Where the string "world" appears in a line of the data, show that line.

• [DATASET EXCERPT]
>>>>>

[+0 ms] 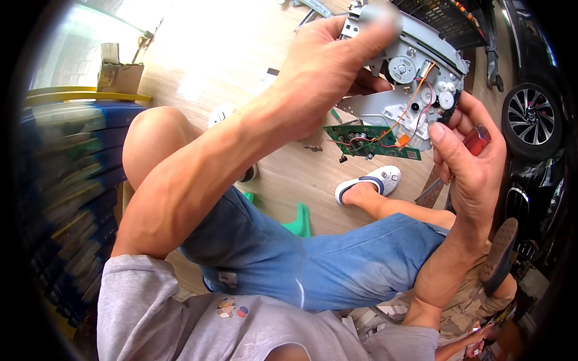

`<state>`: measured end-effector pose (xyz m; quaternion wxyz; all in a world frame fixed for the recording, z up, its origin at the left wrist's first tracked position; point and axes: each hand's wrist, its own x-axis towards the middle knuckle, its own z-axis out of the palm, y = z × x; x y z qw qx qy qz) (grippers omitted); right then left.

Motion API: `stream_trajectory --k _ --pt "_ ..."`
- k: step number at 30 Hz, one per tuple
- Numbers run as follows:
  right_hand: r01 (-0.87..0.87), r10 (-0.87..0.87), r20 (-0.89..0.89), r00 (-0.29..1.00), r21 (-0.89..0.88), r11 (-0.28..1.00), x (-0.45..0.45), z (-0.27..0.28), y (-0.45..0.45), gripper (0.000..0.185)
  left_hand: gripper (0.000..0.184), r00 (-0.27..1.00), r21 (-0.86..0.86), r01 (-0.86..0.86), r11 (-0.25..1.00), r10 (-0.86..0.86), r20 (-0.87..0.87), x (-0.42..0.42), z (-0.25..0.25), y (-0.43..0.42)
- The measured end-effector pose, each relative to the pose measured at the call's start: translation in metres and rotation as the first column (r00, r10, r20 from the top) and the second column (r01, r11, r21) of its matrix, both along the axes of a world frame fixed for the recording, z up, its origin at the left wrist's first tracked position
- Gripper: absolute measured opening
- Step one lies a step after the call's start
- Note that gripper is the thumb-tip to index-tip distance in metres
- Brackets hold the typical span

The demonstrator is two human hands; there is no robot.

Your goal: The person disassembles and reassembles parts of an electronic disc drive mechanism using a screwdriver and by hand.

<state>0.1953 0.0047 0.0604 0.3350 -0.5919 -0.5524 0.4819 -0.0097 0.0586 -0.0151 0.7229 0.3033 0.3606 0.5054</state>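
Raised in front of me is a metal disc drive mechanism (385, 105) with white gears, a round motor and orange and red wires. My left hand (334, 57) grips its far left edge, thumb on top; a blur covers the thumb tip. At the lower right corner, my right hand (472, 141) closes on the mechanism with thumb and fingers. A shiny red piece (477, 139), like a tool handle, is tucked in the right hand's fingers; its other end is hidden. Below the mechanism hangs a green circuit board (373, 142), joined to it by wires.
A green plastic stool (297, 221) shows between my legs. Stacked blue items (78, 180) and a cardboard box (120, 77) stand at left. A black crate (442, 21) is at the far right, near a car wheel (532, 114). Another person's camouflage trousers (460, 301) show at lower right.
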Motion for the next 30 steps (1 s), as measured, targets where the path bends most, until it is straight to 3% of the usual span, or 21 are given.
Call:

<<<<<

• [ANSWER SECTION]
`<state>`: measured end-effector pose (xyz m; quaternion wxyz; all in a world frame fixed for the recording, z up, its origin at the left wrist's first tracked position; point and axes: each hand's wrist, its own x-axis towards the middle knuckle, its own z-axis out of the palm, y = z × x; x y z qw qx qy qz) (grippers omitted); right then left.
- The measured end-effector pose, each relative to the pose measured at the call's start: translation in metres and rotation as the first column (r00, r10, r20 from the top) and the second column (r01, r11, r21) of its matrix, both along the axes of a world frame fixed for the recording, z up, its origin at the left wrist's first tracked position

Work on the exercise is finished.